L’ex-chef de la sécurité de Ben Ali prêt à tout déballer au tribunal militaire

L’ancien chef de la sécurité du président tunisien déchu Zine El Abidine Ben Ali, le général Ali Seriati comparaîtra le mois courant, devant un tribunal militaire pour « incitation à commettre des crimes ». Arrêté le 14 janvier, juste après la fuite de Ben Ali et détenu depuis lors, à la base militaire de l’Aouina, près de Tunis, Seriati a promis de tout dévoiler sur ce qui s’est passé le jour du 14 janvier 2011. Le général Seriati, 72 ans, avait été acquitté le 12 août dans un procès pour falsification de passeports et complicité dans la fuite en Arabie Saoudite, de l’ex-chef de l’Etat et de sa proche famille. Il est toujours gardé en prison, dans l’attente d’un nouveau procès pour d’autres chefs d’inculpation plus graves, notamment pour complot contre la sécurité intérieure de l’Etat, incitation à commettre des crimes et provocation de désordre public.

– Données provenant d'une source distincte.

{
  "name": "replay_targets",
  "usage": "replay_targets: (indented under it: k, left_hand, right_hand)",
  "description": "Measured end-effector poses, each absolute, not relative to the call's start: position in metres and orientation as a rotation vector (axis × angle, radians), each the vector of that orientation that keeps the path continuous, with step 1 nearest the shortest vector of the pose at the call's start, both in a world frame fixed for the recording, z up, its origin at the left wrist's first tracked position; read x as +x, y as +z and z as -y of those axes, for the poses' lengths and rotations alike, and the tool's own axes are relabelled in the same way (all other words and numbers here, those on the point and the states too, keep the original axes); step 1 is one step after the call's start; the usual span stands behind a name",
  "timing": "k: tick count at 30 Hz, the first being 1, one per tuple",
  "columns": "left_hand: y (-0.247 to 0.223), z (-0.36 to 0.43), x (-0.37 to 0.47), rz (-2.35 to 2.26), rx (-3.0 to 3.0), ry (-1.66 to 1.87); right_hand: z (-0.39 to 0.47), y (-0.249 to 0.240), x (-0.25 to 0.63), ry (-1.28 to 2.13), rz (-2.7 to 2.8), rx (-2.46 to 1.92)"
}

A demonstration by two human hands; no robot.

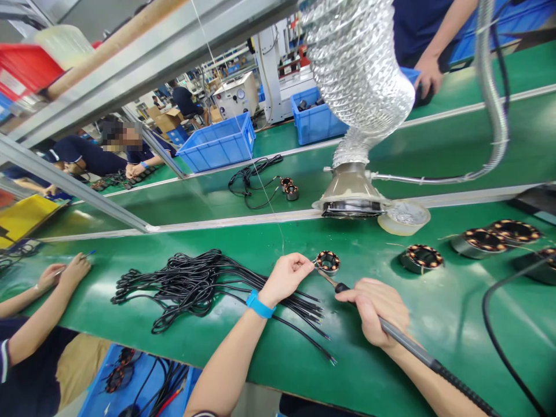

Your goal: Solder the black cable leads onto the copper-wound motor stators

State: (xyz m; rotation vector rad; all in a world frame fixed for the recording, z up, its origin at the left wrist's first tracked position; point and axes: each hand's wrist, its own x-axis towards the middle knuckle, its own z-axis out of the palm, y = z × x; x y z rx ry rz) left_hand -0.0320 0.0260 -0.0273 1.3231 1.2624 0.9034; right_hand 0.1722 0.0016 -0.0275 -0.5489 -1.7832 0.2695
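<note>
My right hand (379, 310) is wrapped around the grey handle of a soldering iron (397, 335), its tip pointing left at a small stator (328, 262). The stator is a ring with copper windings, flat on the green bench. At its left edge, the thumb and finger of my left hand (290, 275) are pinched together. A thin solder wire (268, 200) hangs from above and runs down into that pinch; the end between the fingertips is too small to see. Under and beside my left wrist lies a bundle of black cables (195, 284), with stripped ends toward the right.
More stators (421, 259) sit at the right. A fume hood (353, 194) on a foil duct hangs behind my hands, near a shallow plastic dish (403, 217). A co-worker's hands (72, 271) are at the left. Blue bins (219, 142) stand beyond the conveyor.
</note>
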Motion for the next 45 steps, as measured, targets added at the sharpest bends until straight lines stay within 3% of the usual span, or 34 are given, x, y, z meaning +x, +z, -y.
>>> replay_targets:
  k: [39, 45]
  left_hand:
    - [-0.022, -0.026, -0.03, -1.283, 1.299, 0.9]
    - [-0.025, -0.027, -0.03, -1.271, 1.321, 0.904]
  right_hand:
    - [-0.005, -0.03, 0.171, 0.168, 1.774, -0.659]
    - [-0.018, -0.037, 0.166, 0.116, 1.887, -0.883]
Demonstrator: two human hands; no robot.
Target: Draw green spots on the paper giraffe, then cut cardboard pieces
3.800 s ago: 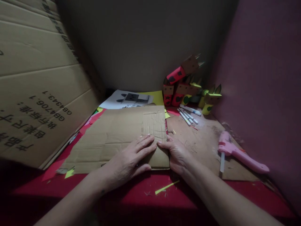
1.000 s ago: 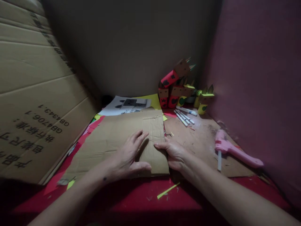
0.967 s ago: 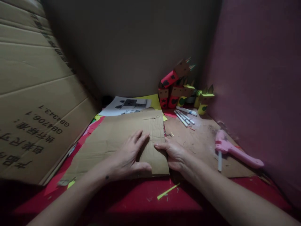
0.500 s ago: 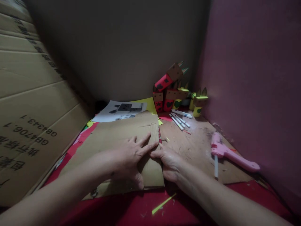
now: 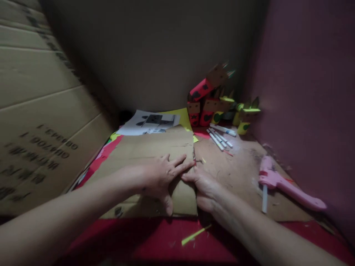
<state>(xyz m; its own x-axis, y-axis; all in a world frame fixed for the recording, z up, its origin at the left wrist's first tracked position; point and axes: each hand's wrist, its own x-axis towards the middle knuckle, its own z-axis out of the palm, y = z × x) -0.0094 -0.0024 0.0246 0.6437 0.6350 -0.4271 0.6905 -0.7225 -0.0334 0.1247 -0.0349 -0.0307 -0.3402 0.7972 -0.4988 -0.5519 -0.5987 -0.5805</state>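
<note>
A flat brown cardboard sheet (image 5: 149, 147) lies in front of me on a stack of coloured paper. My left hand (image 5: 168, 176) rests on top of it with fingers spread towards the right edge. At that edge my right hand (image 5: 204, 187) grips the sheet, thumb above and the other fingers hidden underneath. The thumb lies just below the left fingertips. Beneath the sheet, a red strip of paper (image 5: 107, 156) sticks out on the left. A white page with a printed drawing (image 5: 129, 125) and a yellow sheet (image 5: 183, 117) show behind it.
To the right, a pink glue gun (image 5: 294, 190) lies on a brown board (image 5: 235, 173), near several white markers (image 5: 217, 138). Decorated red and yellow paper figures (image 5: 206, 114) stand at the back. A large cardboard box (image 5: 50, 111) walls the left. A yellow strip (image 5: 195, 235) lies on red cloth (image 5: 155, 244).
The whole view has shifted, so the surroundings appear farther right. Both hands keep nearly the same places on the cardboard sheet, the left spread and the right at the edge.
</note>
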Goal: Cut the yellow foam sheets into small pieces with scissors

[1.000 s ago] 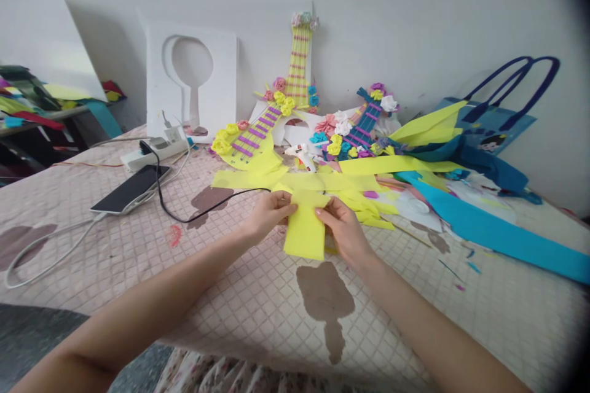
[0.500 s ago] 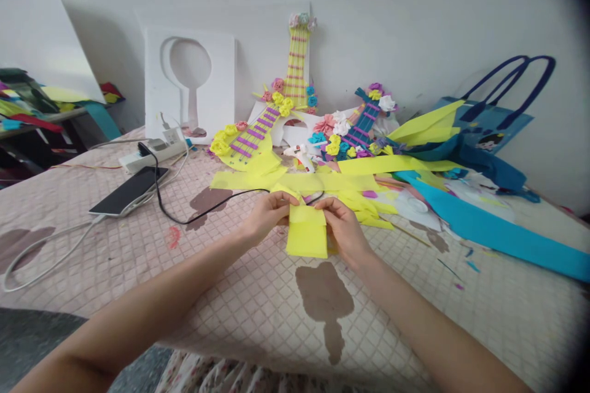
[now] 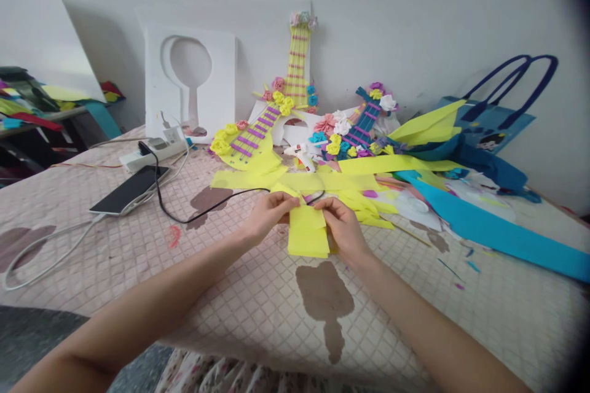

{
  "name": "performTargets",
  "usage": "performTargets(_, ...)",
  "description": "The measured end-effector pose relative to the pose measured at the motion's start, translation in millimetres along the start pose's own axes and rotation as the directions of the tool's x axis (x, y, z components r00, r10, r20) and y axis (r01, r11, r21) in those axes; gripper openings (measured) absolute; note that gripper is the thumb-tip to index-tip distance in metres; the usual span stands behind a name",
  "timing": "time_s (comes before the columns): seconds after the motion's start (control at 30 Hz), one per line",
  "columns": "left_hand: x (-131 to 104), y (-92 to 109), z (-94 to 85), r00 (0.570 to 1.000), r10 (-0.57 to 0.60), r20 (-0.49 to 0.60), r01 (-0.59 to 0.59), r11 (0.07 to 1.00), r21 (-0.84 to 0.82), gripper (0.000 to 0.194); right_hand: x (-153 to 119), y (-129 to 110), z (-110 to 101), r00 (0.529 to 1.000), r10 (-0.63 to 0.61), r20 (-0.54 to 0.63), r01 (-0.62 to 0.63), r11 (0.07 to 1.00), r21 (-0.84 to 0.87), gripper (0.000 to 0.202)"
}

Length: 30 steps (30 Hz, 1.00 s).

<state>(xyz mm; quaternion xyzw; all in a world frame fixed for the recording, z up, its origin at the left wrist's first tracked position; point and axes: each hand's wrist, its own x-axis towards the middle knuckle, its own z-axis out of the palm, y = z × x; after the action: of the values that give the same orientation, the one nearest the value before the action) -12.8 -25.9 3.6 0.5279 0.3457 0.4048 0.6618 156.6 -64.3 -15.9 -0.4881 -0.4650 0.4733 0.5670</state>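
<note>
A folded piece of yellow crepe paper point(image 3: 308, 236) hangs between my hands above the quilted cloth. My left hand point(image 3: 273, 214) pinches its upper left corner, thumb against fingers. At the upper right corner, my right hand point(image 3: 340, 224) pinches it the same way. Just behind lie a long yellow paper strip point(image 3: 345, 182) and a white glue gun point(image 3: 300, 155). Guitar shapes decorated with paper flowers stand farther back: a yellow one point(image 3: 251, 138) with purple bars and a blue one point(image 3: 364, 126).
At the left are a black phone point(image 3: 126, 190) with a white cable and a white power strip point(image 3: 154, 152). A blue paper strip point(image 3: 498, 227) crosses the right side, in front of a blue bag point(image 3: 507, 120). White foam board point(image 3: 221, 80) leans on the wall.
The yellow paper has shifted very slightly to the right at its lower edge. Both hands keep their hold in nearly the same place.
</note>
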Motion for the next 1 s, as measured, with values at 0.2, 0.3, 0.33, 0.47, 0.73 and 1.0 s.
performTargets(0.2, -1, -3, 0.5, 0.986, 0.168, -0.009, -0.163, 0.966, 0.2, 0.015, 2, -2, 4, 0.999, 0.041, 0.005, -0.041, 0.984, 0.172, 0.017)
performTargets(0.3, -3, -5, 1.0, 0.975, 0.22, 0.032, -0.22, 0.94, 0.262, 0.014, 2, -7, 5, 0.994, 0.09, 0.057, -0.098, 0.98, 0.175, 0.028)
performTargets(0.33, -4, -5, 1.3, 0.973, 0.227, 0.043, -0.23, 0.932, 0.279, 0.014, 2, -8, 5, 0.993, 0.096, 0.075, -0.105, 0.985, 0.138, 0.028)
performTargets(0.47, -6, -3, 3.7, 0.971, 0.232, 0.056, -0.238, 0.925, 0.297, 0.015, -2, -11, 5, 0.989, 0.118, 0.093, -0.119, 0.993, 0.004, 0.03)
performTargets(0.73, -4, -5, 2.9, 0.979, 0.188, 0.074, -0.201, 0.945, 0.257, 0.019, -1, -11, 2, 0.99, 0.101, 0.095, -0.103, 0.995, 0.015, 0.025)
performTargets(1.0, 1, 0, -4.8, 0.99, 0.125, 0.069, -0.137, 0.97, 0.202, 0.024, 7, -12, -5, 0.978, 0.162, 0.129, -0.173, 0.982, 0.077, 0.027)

Des peines de prison allant de quatre mois à six ans, ont été en revanche, infligées par le même tribunal, à 25 membres de la famille Ben Ali et de son épouse Leïla Trabelsi pour tentative de fuite et possession illégale de devises. Dans des déclarations à la presse à partir de sa cellule carcérale, l’ancien homme de confiance de Ben Ali, se dit être « victime d’une mise en scène » montée par l’ancien ministre de la Défense, Ridha Grira, avant de s’interroger, sur un ton accusateur : qui a permis à Ben Ali de quitter la Tunisie ? Qui a donné l’ordre de permettre à l’ancien président d’avoir accès à l’aérodrome militaire et de lui ouvrir l’espace aérien ? « Même si certaines parties tentent de m’empêcher de parler du 14 janvier, d’où le report du procès, histoire de gagner du temps, je vais tout dire le jour J », a déclaré le général Seriati qui réclame des audiences publiques. Pour appuyer ses dires, il révèle que le contenu de plusieurs communications téléphoniques durant les heures fatidiques de la journée du 14 janvier, a été effacé parce que, justement, «certaines parties veulent cacher la vérité ». Le mis en cause a néanmoins reconnu devant ses juges civils, avoir poussé Ben Ali à s’enfuir afin d’épargner « un bain de sang » au pays, tout en rejetant l’accusation d’avoir tenté un coup d’Etat pour prendre le pouvoir ou comploté contre la sûreté de l’Etat. « Je suis un militaire et je n’ai jamais été un politicien et je n’ai jamais nourri d’ambitions politiques », se limitant à faire son travail qui était de protéger le président de la république « quel qu’il soit ». Le corps de la sécurité présidentielle dirigé par Seriati avait la haute main sur les autres forces de sécurité et était particulièrement redouté par la population. Affaire à suivre.